## [WHAT THE TASK ASKS]
In the data below, find the line that contains "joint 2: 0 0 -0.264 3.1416" and the line that contains "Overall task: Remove". Copy both, plus every line between them, exactly.
(MATERIAL PROVIDED begins)
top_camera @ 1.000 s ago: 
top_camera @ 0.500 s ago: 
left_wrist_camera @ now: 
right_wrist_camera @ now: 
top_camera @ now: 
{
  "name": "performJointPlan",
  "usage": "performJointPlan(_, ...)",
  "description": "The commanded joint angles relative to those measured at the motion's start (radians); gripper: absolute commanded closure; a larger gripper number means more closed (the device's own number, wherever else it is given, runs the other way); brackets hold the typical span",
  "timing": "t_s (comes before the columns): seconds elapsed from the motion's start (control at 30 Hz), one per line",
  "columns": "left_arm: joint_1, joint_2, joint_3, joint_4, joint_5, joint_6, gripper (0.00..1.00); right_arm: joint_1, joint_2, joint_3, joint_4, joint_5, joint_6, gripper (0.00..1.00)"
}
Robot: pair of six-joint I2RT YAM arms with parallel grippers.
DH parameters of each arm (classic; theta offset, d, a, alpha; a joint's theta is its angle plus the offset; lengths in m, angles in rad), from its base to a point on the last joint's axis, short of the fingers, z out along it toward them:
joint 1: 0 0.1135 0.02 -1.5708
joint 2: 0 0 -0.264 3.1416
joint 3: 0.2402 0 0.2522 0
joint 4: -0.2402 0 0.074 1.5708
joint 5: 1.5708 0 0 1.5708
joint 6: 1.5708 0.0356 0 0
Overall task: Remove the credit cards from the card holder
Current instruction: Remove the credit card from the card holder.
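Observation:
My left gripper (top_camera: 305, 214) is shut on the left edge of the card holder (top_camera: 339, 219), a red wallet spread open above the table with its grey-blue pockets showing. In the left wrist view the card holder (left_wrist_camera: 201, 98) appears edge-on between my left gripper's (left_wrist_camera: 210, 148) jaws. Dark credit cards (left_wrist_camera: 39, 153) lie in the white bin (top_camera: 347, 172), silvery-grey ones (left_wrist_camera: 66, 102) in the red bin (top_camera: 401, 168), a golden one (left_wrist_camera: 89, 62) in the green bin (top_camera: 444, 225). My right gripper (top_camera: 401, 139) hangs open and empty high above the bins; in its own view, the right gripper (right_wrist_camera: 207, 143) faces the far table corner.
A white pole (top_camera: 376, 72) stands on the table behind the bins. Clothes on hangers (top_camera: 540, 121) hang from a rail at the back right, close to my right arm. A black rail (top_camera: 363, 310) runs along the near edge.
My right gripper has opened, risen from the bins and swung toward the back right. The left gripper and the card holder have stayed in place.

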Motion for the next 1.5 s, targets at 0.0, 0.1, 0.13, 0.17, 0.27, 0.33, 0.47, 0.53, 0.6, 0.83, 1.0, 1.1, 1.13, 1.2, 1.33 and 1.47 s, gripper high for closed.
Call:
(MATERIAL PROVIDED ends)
## [RESULT OF THE EXERCISE]
joint 2: 0 0 -0.264 3.1416
joint 3: 0.2402 0 0.2522 0
joint 4: -0.2402 0 0.074 1.5708
joint 5: 1.5708 0 0 1.5708
joint 6: 1.5708 0.0356 0 0
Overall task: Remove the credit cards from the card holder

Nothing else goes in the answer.